I wanted to report a success story with topgit which is a rather new patch queue managment extension for git. If that sounds like gibberish to you, this is probably not the blog entry you are looking for.
Some time ago I decided to migrate the debian packaging of bibutils to topgit. This is not a very complicated package, with 7 quilt patches applied to upstream source. Since I don't have any experience to go on, I decided to follow Martin 'madduck' Krafft's suggestion for workflow.
It all looks a bit complicated (madduck will be the first to agree),
but it forced me to think about which patches were intended to go
upstream and which were not. At the end of the conversion I had 4
patches that were cleanly based on upstream, and (perhaps most
importantly for lazy people like me), I could send them upstream with
tg mail
. I did that, and a few days later, Chris Putnam sent me a
new upstream release incorporating all of those patches. Of course, now I have
to package this new upstream release :-).

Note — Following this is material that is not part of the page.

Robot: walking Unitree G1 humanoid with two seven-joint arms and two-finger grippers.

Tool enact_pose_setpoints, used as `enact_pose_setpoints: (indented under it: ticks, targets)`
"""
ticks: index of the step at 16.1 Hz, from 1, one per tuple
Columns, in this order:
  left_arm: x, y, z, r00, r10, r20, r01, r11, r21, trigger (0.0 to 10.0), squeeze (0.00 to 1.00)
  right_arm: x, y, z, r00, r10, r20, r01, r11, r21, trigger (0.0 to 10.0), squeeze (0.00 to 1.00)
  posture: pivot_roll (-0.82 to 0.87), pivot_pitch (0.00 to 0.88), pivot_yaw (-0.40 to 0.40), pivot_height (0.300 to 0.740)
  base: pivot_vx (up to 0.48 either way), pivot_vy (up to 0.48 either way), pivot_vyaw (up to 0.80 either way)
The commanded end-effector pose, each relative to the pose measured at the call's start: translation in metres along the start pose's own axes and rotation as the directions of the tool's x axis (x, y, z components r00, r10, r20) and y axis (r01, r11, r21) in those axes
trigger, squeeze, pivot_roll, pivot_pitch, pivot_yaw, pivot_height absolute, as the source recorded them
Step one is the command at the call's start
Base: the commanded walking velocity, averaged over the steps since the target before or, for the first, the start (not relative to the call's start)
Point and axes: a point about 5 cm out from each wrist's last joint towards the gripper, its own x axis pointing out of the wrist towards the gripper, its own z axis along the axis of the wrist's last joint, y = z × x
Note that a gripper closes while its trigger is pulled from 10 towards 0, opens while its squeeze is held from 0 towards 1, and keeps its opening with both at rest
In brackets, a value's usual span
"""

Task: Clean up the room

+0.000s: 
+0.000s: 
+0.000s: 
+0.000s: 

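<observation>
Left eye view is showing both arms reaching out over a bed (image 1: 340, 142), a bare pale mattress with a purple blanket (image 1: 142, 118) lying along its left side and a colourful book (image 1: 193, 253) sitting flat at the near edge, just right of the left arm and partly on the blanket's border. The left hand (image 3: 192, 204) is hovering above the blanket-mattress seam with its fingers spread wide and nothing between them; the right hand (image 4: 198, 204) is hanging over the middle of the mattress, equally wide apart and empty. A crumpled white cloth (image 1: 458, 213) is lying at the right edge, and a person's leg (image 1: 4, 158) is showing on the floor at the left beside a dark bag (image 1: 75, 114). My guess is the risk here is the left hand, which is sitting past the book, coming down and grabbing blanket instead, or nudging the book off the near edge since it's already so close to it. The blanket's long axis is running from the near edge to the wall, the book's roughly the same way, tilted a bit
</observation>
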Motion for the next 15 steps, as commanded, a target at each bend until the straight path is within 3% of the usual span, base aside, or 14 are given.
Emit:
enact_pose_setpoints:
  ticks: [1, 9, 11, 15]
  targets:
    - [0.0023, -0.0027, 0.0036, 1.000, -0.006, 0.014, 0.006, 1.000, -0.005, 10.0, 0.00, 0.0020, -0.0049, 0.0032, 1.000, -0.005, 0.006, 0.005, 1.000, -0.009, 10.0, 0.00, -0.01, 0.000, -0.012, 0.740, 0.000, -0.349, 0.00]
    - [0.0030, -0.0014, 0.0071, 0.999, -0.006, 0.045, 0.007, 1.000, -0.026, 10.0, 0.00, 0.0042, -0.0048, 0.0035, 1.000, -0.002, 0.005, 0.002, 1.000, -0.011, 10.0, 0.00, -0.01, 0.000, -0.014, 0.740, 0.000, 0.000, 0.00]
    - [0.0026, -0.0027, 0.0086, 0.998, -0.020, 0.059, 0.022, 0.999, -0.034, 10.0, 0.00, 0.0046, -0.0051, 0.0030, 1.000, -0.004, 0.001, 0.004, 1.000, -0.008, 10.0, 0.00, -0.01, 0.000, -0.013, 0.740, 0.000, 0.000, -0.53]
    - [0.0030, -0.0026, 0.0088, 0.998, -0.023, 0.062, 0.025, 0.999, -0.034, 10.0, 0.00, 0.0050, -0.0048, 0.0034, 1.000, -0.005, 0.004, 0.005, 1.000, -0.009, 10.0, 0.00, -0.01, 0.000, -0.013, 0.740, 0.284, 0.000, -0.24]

The astute reader might complain that this is more about me developing
half-decent workflow, and Chris being a great guy, than about any
specific tool. That may be true, but one thing I have discovered
since I started using git
is that tools that encourage good workflow
are very nice. Actually, before I started using git, I didn't even use
the word workflow
. So I just wanted to give a public thank you to
pasky for writing topgit and to madduck for pushing it into debian,
and thinking about debian packaging with topgit.